Exercise prompt >> What's wanted here is the full listing below, repeated exactly, with no images in it.

The data >>
▼

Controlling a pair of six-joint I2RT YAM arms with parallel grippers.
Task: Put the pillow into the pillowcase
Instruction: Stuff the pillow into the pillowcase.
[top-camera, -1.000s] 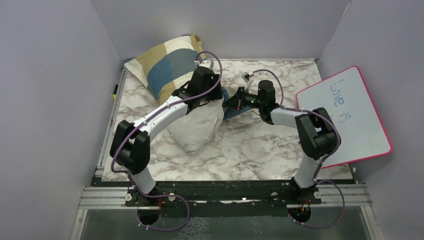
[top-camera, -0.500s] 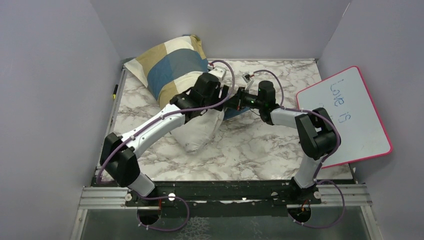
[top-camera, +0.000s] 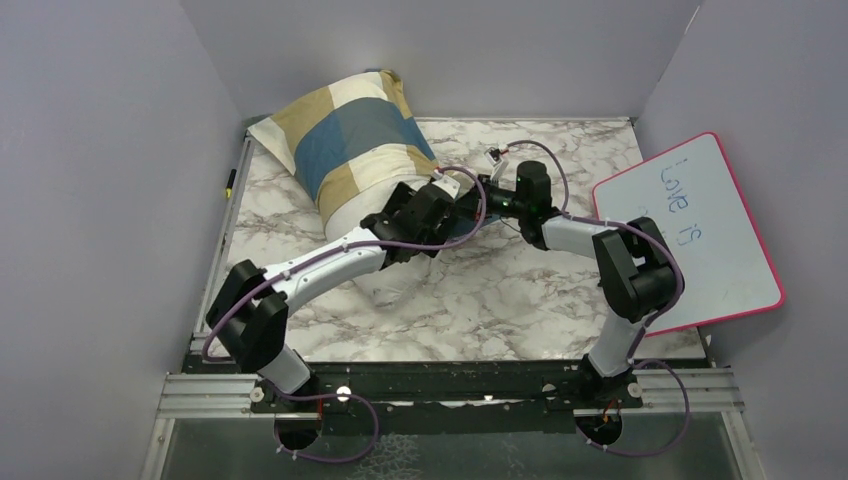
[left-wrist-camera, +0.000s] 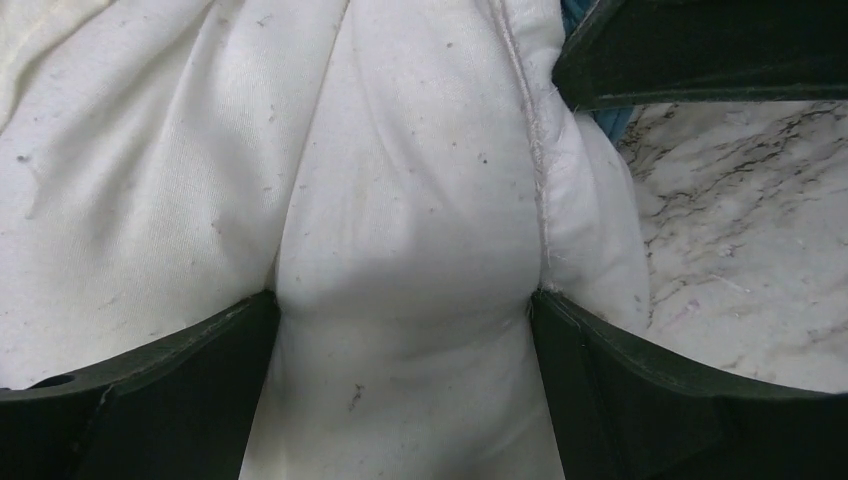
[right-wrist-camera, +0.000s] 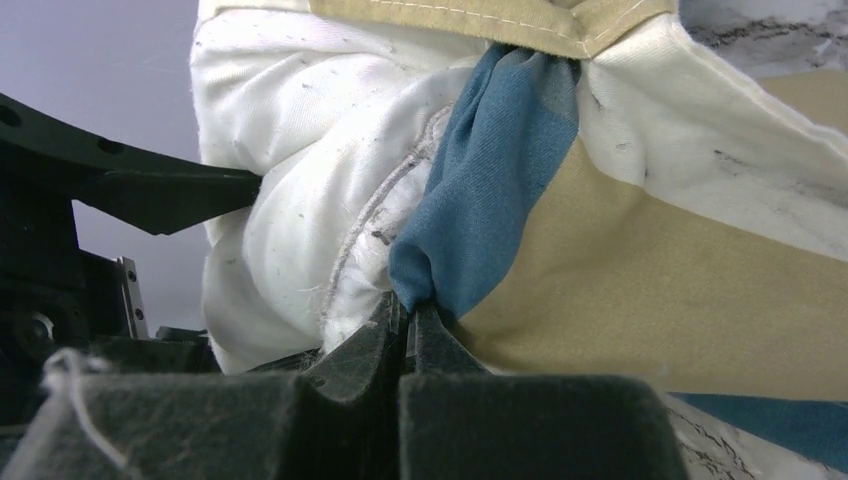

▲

Your response >>
Controlling a pair of six-joint I2RT YAM arms with parallel grippers.
Task: Put the pillow into the pillowcase
Instruction: Stuff the pillow into the pillowcase.
[top-camera, -1.000s] 
[top-camera, -0.500s] 
[top-camera, +0.000s] 
[left-wrist-camera, +0.000s] 
[right-wrist-camera, +0.000s] 

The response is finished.